◆ WHAT TO PRODUCE: An exact, complete copy of the lines below is the expected answer.

DATA Block Start

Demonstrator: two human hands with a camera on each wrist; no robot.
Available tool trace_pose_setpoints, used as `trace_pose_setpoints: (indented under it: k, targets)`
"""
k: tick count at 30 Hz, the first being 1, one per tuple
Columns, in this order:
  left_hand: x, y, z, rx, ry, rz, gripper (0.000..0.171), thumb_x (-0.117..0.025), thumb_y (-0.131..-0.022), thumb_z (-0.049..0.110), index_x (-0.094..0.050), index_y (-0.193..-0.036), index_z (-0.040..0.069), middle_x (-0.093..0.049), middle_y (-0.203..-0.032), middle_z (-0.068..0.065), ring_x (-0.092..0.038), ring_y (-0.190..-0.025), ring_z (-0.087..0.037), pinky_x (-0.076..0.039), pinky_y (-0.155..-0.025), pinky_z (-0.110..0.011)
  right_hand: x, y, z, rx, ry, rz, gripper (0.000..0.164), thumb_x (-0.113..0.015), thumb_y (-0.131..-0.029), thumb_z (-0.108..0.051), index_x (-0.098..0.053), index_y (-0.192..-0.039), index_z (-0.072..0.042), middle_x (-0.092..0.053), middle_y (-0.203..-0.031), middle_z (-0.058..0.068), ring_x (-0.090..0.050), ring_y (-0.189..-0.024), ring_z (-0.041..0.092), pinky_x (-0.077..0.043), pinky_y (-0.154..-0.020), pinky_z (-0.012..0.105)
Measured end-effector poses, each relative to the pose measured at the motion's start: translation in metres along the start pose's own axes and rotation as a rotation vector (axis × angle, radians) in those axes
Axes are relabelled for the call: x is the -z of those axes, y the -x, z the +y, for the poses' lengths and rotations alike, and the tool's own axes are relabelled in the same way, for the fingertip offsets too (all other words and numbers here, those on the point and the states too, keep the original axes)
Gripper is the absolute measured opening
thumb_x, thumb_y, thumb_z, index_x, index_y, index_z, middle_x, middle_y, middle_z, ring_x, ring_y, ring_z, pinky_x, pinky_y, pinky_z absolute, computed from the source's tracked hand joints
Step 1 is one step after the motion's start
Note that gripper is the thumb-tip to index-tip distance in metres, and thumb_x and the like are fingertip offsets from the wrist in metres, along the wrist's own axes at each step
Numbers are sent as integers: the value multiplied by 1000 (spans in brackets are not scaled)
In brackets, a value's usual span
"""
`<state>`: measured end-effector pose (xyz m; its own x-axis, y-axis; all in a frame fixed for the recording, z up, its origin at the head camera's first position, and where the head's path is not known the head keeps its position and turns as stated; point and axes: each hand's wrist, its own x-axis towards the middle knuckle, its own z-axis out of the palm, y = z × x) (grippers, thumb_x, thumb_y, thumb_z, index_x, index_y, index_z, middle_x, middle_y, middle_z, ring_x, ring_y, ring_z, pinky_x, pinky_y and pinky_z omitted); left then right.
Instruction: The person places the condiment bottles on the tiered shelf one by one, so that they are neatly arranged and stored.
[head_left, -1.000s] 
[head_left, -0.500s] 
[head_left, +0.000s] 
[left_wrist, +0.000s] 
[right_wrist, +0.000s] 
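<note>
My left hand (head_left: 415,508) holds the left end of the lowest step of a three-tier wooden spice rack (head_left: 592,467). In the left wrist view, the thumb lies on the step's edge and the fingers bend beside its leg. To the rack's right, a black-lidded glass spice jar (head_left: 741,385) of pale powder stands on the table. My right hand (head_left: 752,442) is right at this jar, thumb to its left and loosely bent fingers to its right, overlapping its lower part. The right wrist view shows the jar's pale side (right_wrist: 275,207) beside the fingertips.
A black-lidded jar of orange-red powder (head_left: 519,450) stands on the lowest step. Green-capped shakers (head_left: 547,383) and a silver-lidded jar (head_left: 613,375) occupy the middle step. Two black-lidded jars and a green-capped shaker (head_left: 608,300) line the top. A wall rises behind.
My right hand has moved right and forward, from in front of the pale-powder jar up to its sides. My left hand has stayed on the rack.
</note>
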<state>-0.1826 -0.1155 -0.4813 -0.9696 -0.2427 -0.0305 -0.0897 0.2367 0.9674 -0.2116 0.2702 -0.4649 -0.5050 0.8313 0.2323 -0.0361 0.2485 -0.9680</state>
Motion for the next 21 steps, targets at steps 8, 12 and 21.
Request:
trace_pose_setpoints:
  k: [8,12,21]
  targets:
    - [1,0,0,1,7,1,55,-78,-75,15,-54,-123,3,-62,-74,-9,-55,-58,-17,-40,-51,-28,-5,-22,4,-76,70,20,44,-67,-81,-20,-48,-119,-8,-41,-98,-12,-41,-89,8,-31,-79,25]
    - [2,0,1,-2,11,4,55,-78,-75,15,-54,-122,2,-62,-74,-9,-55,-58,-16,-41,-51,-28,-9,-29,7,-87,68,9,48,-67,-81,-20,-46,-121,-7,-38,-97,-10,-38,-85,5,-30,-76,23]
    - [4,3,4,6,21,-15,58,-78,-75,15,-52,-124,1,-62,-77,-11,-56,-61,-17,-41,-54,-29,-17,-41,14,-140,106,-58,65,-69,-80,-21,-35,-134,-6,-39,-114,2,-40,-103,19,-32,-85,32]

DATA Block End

◆ SOLVED PROBLEM:
Demonstrator: two human hands with a camera on each wrist; no robot.
Available tool trace_pose_setpoints, used as `trace_pose_setpoints: (indented under it: k, targets)`
"""
k: tick count at 30 Hz, the first being 1, one per tuple
Columns, in this order:
  left_hand: x, y, z, rx, ry, rz, gripper (0.000..0.171), thumb_x (-0.117..0.025), thumb_y (-0.131..-0.022), thumb_z (-0.049..0.110), index_x (-0.094..0.050), index_y (-0.193..-0.036), index_z (-0.040..0.069), middle_x (-0.093..0.049), middle_y (-0.203..-0.032), middle_z (-0.068..0.065), ring_x (-0.092..0.038), ring_y (-0.190..-0.025), ring_z (-0.087..0.037), pinky_x (-0.076..0.039), pinky_y (-0.155..-0.025), pinky_z (-0.110..0.011)
  right_hand: x, y, z, rx, ry, rz, gripper (0.000..0.164), thumb_x (-0.113..0.015), thumb_y (-0.131..-0.029), thumb_z (-0.108..0.051), index_x (-0.098..0.053), index_y (-0.192..-0.039), index_z (-0.072..0.042), middle_x (-0.092..0.053), middle_y (-0.203..-0.031), middle_z (-0.058..0.068), ring_x (-0.090..0.050), ring_y (-0.189..-0.024), ring_z (-0.041..0.092), pinky_x (-0.077..0.043), pinky_y (-0.154..-0.020), pinky_z (-0.012..0.105)
Measured end-effector poses, each relative to the pose measured at the motion's start: translation in metres along the start pose's own axes and rotation as a rotation vector (axis × angle, radians) in those axes
Axes are relabelled for the call: x is the -z of those axes, y the -x, z the +y, for the poses' lengths and rotations alike, and the tool's own axes are relabelled in the same way, for the fingertip offsets too (all other words and numbers here, those on the point and the states too, keep the original axes)
Gripper is the absolute measured opening
thumb_x, thumb_y, thumb_z, index_x, index_y, index_z, middle_x, middle_y, middle_z, ring_x, ring_y, ring_z, pinky_x, pinky_y, pinky_z absolute, computed from the source's tracked hand joints
Step 1 is one step after the motion's start
Note that gripper is the thumb-tip to index-tip distance in metres, and thumb_x and the like are fingertip offsets from the wrist in metres, along the wrist's own axes at each step
Numbers are sent as integers: the value multiplied by 1000 (spans in brackets are not scaled)
In brackets, a value's usual span
"""
`<state>`: measured end-effector pose (xyz m; its own x-axis, y-axis; all in a frame fixed for the recording, z up, its origin at the head camera's first position, and where the head's path is not known the head keeps its position and turns as stated; point and axes: each hand's wrist, its own x-axis towards the middle knuckle, its own z-axis out of the palm, y = z × x) (grippers, thumb_x, thumb_y, thumb_z, index_x, index_y, index_z, middle_x, middle_y, middle_z, ring_x, ring_y, ring_z, pinky_x, pinky_y and pinky_z omitted); left then right.
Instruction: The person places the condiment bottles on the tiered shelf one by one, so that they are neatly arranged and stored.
[head_left, -1.000s] 
[head_left, -0.500s] 
[head_left, +0.000s] 
[left_wrist, +0.000s] 
[right_wrist, +0.000s] 
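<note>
My left hand (head_left: 415,508) holds the left end of the lowest step of a three-tier wooden spice rack (head_left: 592,467). In the left wrist view, the thumb lies on the step's edge and the fingers bend beside its leg. To the rack's right, a black-lidded glass spice jar (head_left: 741,385) of pale powder stands on the table. My right hand (head_left: 752,442) is right at this jar, thumb to its left and loosely bent fingers to its right, overlapping its lower part. The right wrist view shows the jar's pale side (right_wrist: 275,207) beside the fingertips.
A black-lidded jar of orange-red powder (head_left: 519,450) stands on the lowest step. Green-capped shakers (head_left: 547,383) and a silver-lidded jar (head_left: 613,375) occupy the middle step. Two black-lidded jars and a green-capped shaker (head_left: 608,300) line the top. A wall rises behind.
My right hand has moved right and forward, from in front of the pale-powder jar up to its sides. My left hand has stayed on the rack.
</note>
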<state>-0.1826 -0.1155 -0.4813 -0.9696 -0.2427 -0.0305 -0.0897 0.2367 0.9674 -0.2116 0.2702 -0.4649 -0.5050 0.8313 0.2323 -0.0361 0.2485 -0.9680</state>
Motion for the next 21 steps, targets at steps 8, 12 and 21.
Request:
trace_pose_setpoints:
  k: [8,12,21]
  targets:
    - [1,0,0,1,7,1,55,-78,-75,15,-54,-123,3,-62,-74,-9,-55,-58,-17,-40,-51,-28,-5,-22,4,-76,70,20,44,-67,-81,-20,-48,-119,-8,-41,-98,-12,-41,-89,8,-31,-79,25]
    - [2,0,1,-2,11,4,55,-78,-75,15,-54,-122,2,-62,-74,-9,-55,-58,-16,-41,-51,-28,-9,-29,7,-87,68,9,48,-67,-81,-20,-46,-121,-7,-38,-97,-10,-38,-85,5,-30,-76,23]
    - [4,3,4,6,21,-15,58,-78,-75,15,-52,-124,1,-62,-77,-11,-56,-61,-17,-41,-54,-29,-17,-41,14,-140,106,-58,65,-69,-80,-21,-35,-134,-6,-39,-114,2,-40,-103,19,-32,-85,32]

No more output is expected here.